WHAT YOU SHOULD DO — Going through the entries below, work out how many lines have the string "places" in them. Give the number and nothing more.

(TASK INPUT begins)

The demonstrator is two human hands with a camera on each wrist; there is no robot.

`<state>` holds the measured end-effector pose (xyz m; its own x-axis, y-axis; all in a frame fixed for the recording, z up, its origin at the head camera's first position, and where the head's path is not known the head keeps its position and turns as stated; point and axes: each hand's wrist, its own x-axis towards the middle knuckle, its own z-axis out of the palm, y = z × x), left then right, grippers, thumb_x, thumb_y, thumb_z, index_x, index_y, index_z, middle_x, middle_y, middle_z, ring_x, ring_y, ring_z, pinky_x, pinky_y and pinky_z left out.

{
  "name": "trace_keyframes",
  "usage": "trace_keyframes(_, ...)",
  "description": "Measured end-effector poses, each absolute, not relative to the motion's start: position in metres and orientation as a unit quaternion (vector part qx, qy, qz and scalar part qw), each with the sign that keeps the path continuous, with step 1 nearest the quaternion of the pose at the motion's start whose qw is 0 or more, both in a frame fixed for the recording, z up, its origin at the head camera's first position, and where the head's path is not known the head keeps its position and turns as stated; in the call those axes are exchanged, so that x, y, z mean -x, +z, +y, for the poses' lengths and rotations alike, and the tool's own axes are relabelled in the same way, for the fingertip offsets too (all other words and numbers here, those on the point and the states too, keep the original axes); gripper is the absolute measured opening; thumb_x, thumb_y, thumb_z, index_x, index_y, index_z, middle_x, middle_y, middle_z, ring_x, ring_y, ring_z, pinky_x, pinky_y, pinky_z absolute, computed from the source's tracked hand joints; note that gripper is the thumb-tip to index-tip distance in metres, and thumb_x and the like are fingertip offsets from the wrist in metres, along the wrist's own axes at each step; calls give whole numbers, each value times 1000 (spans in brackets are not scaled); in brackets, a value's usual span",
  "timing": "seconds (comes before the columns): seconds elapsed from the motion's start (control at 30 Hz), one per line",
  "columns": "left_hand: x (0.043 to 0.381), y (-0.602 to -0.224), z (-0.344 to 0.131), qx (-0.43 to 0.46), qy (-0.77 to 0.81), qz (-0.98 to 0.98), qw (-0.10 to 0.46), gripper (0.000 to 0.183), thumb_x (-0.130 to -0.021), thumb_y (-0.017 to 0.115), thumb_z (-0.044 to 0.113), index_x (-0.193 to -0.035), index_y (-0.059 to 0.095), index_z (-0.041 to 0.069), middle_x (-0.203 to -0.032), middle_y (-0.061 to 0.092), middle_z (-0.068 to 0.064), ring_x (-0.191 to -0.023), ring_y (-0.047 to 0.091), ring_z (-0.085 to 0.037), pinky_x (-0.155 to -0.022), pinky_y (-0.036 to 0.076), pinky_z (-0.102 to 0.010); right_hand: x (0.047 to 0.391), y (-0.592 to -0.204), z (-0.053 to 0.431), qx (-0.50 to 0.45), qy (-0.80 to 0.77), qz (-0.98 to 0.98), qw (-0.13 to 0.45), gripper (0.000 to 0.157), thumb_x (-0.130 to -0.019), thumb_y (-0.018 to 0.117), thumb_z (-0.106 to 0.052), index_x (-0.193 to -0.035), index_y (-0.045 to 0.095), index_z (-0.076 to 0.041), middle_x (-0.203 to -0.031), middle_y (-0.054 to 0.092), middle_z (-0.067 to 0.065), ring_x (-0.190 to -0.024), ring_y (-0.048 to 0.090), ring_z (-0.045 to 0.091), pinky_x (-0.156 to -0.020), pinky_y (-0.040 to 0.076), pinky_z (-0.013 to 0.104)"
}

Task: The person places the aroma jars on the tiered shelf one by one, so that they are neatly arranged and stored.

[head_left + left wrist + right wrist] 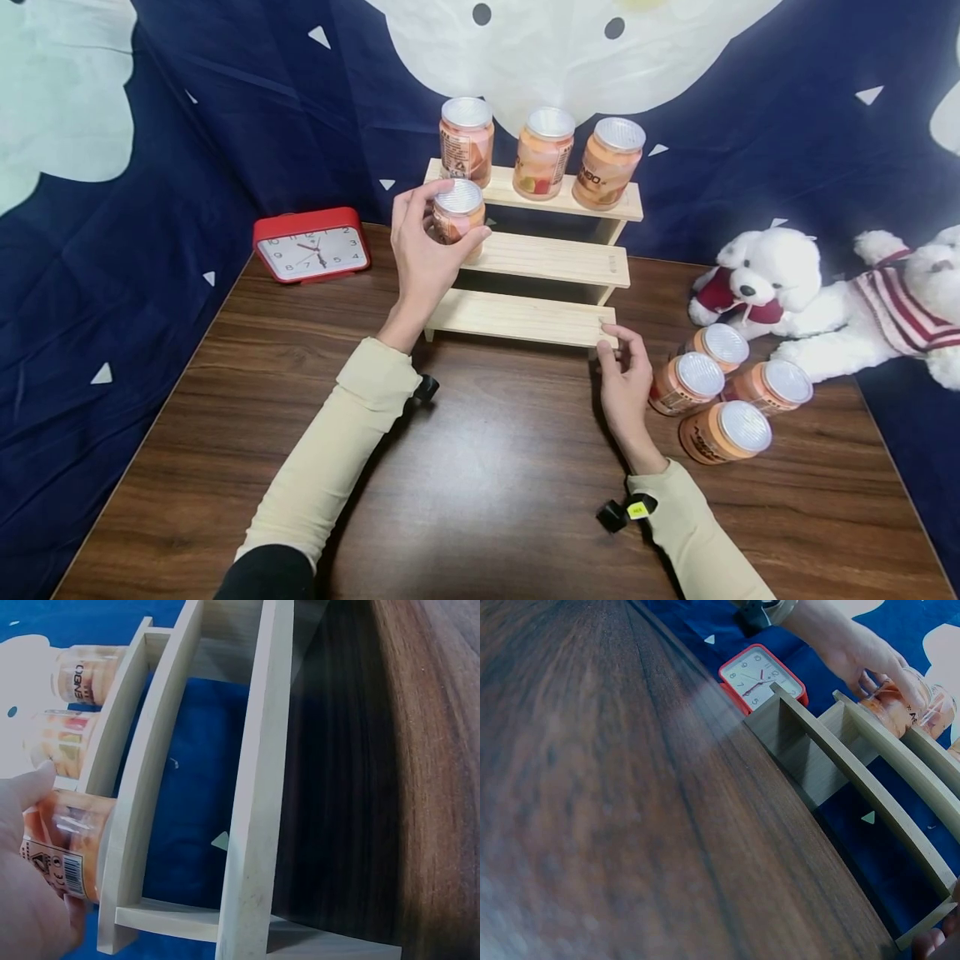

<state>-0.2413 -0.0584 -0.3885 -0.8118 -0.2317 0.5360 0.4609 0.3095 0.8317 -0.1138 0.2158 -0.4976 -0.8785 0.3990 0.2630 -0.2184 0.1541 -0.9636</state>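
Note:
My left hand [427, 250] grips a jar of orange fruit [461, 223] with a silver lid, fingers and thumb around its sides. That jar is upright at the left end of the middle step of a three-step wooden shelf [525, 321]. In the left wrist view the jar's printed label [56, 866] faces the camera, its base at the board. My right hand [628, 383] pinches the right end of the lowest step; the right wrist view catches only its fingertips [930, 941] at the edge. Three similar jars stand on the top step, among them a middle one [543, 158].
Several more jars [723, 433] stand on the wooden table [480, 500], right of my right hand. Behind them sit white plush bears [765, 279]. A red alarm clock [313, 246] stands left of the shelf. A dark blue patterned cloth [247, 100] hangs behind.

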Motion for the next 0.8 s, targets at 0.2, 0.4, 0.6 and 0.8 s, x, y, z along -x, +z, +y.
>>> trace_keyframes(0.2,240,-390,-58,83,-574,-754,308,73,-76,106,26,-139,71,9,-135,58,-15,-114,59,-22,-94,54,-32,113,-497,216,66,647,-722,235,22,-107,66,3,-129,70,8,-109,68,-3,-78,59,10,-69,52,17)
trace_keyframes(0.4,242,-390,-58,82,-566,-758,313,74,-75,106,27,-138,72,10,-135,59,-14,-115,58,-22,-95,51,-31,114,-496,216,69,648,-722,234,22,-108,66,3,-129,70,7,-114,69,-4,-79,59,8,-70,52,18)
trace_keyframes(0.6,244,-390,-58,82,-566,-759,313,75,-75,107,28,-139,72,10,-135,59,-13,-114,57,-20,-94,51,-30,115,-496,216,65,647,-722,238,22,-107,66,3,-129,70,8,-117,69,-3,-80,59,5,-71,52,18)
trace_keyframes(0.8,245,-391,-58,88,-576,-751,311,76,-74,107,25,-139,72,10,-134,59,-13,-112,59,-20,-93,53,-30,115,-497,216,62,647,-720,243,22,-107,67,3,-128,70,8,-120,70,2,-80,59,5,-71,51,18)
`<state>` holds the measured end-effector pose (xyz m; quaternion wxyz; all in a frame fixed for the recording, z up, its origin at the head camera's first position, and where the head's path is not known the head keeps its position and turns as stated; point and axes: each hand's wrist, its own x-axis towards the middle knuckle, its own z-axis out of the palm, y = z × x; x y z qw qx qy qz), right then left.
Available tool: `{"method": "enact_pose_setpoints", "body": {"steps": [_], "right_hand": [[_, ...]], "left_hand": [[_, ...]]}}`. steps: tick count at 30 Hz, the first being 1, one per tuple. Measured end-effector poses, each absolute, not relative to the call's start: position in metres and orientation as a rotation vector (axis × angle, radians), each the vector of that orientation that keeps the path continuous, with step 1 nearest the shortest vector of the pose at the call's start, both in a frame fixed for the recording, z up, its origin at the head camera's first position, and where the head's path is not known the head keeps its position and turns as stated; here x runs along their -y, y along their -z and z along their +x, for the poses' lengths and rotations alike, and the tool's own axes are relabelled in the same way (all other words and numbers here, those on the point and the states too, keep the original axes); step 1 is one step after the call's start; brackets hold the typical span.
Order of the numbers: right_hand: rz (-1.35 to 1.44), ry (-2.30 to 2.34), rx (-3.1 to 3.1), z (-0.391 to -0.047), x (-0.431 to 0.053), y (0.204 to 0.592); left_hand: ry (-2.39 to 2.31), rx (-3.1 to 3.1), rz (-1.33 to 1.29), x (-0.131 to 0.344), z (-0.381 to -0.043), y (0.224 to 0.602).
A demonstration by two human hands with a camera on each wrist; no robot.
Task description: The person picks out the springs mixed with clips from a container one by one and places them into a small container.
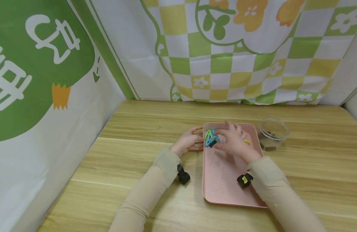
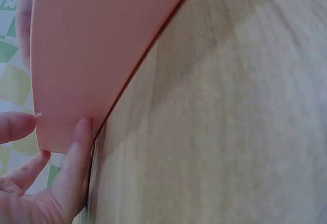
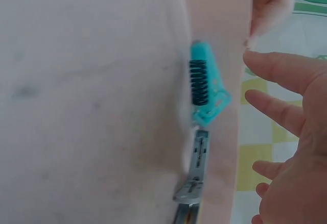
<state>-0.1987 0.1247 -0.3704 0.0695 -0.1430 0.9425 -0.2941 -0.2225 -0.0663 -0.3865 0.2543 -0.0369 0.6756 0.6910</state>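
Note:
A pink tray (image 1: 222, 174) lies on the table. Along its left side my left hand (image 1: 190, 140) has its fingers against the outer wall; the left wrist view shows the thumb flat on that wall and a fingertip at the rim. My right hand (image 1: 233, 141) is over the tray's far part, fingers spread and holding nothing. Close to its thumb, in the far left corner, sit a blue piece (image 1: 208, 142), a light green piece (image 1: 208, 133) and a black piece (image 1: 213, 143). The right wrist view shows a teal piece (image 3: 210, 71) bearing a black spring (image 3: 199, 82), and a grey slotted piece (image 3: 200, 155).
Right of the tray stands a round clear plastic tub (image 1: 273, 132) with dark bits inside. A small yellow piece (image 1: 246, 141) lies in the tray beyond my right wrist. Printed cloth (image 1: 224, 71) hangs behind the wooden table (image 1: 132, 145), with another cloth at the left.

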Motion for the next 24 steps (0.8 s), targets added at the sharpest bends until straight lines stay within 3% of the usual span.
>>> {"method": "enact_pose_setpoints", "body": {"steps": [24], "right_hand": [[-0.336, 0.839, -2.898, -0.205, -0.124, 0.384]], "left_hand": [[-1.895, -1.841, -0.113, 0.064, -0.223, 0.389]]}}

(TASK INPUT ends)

RESPONSE AREA — 2